Bot Defense Strategies

Brent Lassi
Bluecore Engineering
7 min readFeb 1, 2019

A bot (short for “robot”) is an automated program that runs over the Internet. The classification of bots varies widely from the entirely legitimate search engine web crawlers to the ultra-malicious denial of service variety. When exposing any service or content to the internet, the threat of malicious bot traffic is ever present. Sometimes the impact is merely a minor lift in traffic, but if unchecked, bot traffic can result in extensive bandwidth costs, degradation of service, data theft, or data pollution.

At Bluecore, bot traffic is carefully inspected, analyzed and managed to ensure that no harmful traffic degrades service or corrupts data, while also allowing helpful bots, such as the type that boost Search Engine Optimization, do the work for which they were designed. Any web-based service where the integrity of the offering relies on the processing of only valid traffic depends on effective bot management to ensure that customers, users, and clients get quality results. Bluecore’s bot management and click-based pricing aim to manage these threats but solutions that fit one organization may not suit another.

The strategies to manage these threats are various and depend heavily on the type of threats present, the application features, and the user scenarios at hand.
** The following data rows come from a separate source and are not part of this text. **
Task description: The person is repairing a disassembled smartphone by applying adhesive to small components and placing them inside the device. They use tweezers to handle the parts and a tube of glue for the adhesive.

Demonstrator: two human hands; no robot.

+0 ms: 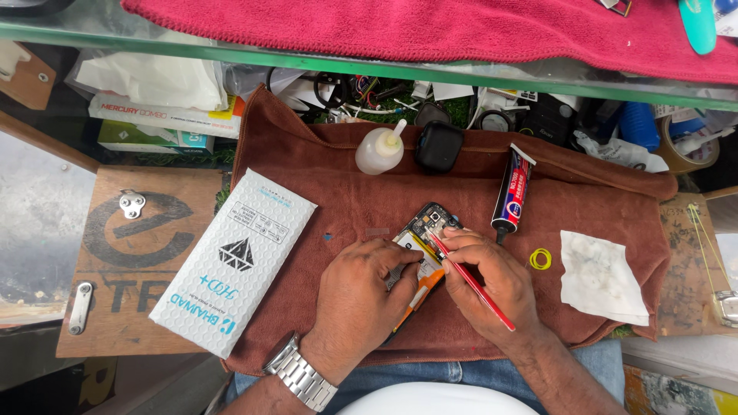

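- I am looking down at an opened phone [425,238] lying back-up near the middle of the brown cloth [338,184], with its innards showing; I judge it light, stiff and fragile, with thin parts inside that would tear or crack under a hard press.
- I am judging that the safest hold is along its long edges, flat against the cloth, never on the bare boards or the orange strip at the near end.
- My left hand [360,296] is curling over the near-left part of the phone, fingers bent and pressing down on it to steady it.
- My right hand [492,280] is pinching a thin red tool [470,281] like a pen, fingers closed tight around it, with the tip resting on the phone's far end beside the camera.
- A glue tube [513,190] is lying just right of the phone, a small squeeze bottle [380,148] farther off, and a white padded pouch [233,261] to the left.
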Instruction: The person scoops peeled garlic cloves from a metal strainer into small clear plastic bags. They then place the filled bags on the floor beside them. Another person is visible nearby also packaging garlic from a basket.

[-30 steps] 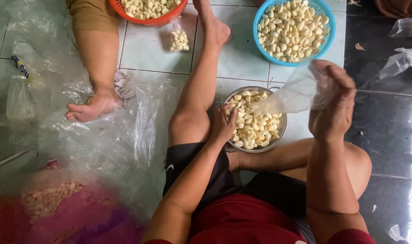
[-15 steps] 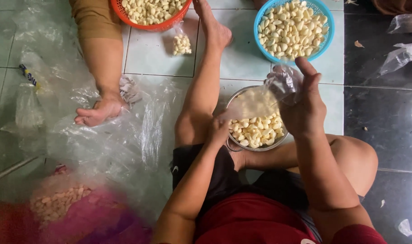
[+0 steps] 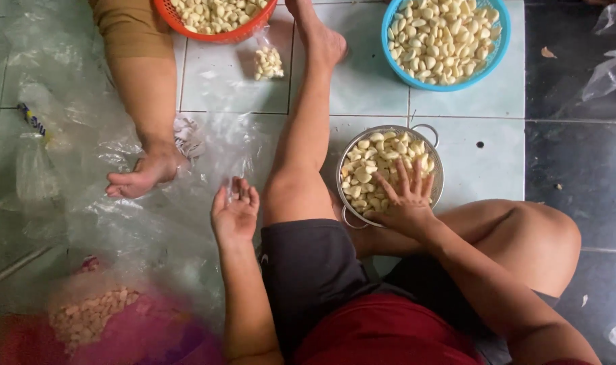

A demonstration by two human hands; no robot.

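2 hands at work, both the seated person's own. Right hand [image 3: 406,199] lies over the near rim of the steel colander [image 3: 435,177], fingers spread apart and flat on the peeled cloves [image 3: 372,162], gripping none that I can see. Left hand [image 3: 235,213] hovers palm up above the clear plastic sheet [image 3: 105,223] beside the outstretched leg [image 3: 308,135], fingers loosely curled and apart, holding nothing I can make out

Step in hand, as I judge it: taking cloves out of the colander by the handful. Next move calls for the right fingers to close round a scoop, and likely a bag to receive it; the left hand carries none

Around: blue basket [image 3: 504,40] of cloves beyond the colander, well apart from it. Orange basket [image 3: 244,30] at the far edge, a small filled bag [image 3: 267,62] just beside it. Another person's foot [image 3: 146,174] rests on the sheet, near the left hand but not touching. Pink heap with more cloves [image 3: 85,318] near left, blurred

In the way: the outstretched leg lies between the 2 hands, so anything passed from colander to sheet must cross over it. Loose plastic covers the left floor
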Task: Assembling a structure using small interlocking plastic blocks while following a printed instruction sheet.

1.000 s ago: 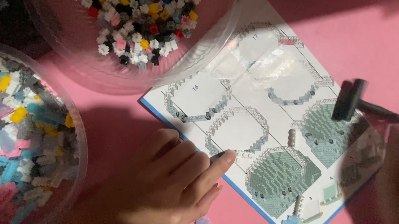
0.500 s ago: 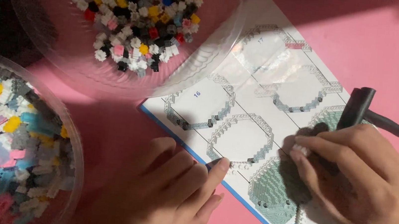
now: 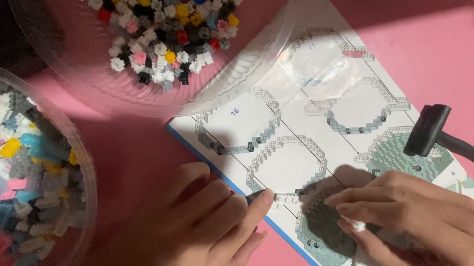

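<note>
Two bowls of bricks (image 3: pixel 11 184) sit left of my hands. My left hand (image 3: pixel 189 234) lies flat, fingertip pinning the instruction sheet (image 3: pixel 258 153); my right hand (image 3: pixel 422 231) pinches a tiny white brick (image 3: pixel 357 226): light, hard, slippery, best gripped by its sides.

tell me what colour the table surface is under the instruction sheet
Pink, seen in the head view: the table around the instruction sheet.
</note>
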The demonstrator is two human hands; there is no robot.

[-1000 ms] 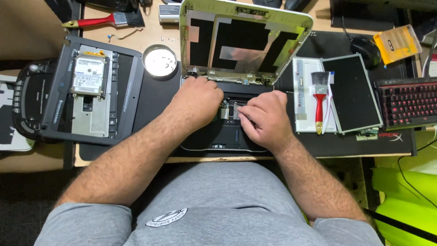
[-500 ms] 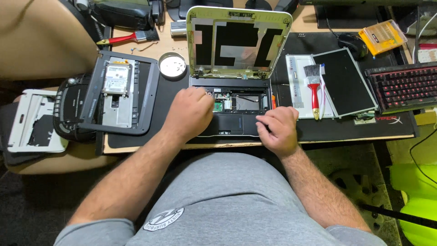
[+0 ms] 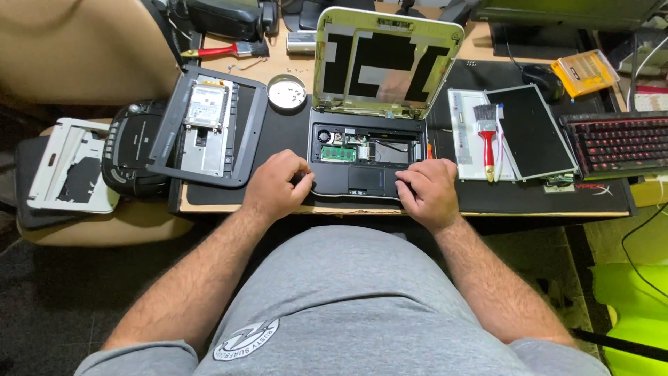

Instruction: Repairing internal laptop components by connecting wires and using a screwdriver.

The following strategies provide options to consider when building defenses against bot traffic.

Login Validation

Forcing a login or otherwise identifying a user is the classic method to assist in the defense against bots, but the use case is limited to scenarios where there is a known user in play. Nothing within this method prevents a registered user from performing malicious activities, but it does facilitate detection, prevention and cleanup capabilities due to the user association. This method can be augmented by any and all of the following mechanisms.

Email Validation (or another out-of-band method, Certificate, SMS, Authenticator, etc)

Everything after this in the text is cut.